Today's industrial yeast strains are used to make beer, wine, bread, biofuels, and more, but their evolutionary history is not well studied. In a Cell paper publishing September 8, researchers describe a family tree of these microbes with an emphasis on beer yeast. The resulting genetic relationships reveal clues as to when yeast was first domesticated, who the earliest beer brewers were, and how humans have shaped this organism's development.
"The flavor of the beer we drink largely depends on yeast," explains Kevin Verstrepen, a yeast geneticist at the University of Leuven and VIB in Belgium. "We're drinking the best beers now because ancient brewers were smart enough to start breeding yeast before they knew what they were doing. It was really an art."
With a team of bioinformaticians led by Steven Maere, a computational biologist at VIB and Ghent University, and beer scientists from White Labs in California, Verstrepen and his colleagues sequenced the genomes of 157 different strains of yeast used to make beer, wine, spirits, sake, bread, and bioethanol, as well as some used in research labs, to explore the species' evolutionary history. The researchers also experimentally tested traits such as stress tolerance to investigate the interaction between the genome and the yeast's behavior.
According to the analysis, the industrial yeast used today came from only a few ancestral strains. Five large groups separated out genetically, with strains mainly clustered together according to their industrial purpose. Geographic boundaries further divided each category: in one grouping of beer yeast, for example, the strains from Belgium and Germany were closely related, but separate from those in the UK and US.

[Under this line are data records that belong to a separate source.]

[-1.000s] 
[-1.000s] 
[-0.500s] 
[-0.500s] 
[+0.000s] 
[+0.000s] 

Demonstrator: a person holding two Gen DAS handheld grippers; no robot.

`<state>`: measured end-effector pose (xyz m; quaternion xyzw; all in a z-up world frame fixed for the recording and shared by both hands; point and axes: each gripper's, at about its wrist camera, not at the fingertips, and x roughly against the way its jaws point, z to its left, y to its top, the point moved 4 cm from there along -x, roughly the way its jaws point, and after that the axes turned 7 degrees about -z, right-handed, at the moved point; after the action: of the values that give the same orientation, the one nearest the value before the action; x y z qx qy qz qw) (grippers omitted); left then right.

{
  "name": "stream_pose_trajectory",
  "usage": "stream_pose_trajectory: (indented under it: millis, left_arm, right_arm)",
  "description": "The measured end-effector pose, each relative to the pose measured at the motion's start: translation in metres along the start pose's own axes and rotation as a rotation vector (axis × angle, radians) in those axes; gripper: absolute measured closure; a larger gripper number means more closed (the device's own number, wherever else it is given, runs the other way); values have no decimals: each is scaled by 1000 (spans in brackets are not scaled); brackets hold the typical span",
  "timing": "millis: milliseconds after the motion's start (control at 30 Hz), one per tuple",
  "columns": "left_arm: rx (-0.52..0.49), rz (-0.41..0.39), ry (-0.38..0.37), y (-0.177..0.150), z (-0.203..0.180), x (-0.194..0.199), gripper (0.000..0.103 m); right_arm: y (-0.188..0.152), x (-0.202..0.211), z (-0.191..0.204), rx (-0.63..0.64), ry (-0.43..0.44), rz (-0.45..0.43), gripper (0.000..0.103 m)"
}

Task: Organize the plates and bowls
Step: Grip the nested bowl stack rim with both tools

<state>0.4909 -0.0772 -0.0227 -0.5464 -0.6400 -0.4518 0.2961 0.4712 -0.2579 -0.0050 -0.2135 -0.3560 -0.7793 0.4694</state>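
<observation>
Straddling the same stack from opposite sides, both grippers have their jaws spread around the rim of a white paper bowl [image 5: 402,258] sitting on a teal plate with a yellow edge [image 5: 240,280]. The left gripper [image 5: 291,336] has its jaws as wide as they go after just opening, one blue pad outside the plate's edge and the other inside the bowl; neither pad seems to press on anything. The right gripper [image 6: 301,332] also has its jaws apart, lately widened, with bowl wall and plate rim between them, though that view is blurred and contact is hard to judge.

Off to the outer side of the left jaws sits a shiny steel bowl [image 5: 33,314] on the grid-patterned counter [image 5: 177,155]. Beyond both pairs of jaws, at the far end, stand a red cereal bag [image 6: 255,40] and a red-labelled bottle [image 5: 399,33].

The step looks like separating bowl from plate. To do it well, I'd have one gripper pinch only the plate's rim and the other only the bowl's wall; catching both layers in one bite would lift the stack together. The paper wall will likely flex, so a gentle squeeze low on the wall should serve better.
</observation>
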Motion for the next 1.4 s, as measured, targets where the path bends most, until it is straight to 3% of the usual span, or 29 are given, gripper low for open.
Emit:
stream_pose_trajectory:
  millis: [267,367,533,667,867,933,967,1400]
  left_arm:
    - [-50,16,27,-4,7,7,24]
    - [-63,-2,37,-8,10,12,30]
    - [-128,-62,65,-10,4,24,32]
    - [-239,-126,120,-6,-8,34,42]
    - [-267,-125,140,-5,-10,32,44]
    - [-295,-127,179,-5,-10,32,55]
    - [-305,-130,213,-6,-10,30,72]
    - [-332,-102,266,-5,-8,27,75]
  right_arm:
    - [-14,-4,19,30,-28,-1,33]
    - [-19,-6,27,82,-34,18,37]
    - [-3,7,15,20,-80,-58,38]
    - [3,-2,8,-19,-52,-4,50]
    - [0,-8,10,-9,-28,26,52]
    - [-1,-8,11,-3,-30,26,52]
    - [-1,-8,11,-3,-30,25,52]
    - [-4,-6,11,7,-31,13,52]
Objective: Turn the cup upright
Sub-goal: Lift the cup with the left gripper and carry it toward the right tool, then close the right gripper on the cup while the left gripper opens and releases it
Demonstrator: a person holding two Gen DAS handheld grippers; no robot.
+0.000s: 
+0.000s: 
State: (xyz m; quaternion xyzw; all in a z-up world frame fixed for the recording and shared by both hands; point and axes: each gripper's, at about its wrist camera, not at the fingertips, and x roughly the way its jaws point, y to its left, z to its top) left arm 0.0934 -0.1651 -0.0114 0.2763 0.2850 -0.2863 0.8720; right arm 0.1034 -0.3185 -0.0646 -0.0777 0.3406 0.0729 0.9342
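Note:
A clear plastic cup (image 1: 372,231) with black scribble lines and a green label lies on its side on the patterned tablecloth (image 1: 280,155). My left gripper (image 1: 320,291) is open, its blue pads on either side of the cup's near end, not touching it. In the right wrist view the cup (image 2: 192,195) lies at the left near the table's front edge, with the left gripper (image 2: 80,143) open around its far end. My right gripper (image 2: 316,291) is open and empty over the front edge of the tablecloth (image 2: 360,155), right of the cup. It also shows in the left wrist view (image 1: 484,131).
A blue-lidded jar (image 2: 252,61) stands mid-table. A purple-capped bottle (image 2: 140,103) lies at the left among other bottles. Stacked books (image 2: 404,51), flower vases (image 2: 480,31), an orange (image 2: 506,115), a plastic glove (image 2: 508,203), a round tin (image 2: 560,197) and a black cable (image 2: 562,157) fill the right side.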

Brewers use the same yeast to make different types of beer, so beverages such as ales or stouts didn't generally have separate strains associated with them. However, a few distinct strains were associated with beers that have very specific traits, such as the smoky clove-like flavor of German Hefeweizen beer.
Using the genomic data, the researchers traced the common ancestor of the industrial beer and wild yeasts to the 1500s--before the formal discovery of microbes. "If early brewers had a very good fermentation, they were smart enough to harvest the yeast sediment and use it to inoculate the next batch, even if they didn't know what was floating around in it," explains Verstrepen. "Reusing the microbes to make beer completely separated them from nature. The yeasts were evolving in the brewery."
The research team uncovered a number of genetic patterns related to the domestication process. Wild yeast can sexually reproduce during times of starvation or stress, but today's beer yeasts have lost this ability--they only have functional genes for asexual reproduction, likely due to their cushier living conditions. "They essentially became sterile," says Verstrepen.
"Four centuries of domestication have also left marks in beer yeast genomes associated with traits that are useful in a brewing environment," says Maere. "In various beer yeast lineages, specific genes have been amplified, deleted, or altered to optimize growth in beer fermenters and beer taste."
In particular, the researchers found evidence for amplification of genes involved in metabolizing typical beer sugars and selection against production of 4VG, an undesirable flavor compound produced by most natural yeasts. "As far as we know, there's no selective advantage in suppressing the production of 4VG" says Verstrepen. "It must have been the brewers saying, 'This tastes good, we're going to reuse it.'" Wine yeasts also displayed a genetic resistance to copper, which is used to fight fungal infections in the vineyard and can end up in the grape juices.
Verstrepen's team is continuing research to breed new yeast strains with characteristics useful to industry, and will soon be adding a brewery to the lab to conduct further experiments. "It's a short jump from working with yeast to trying to make better beer yeast," he says.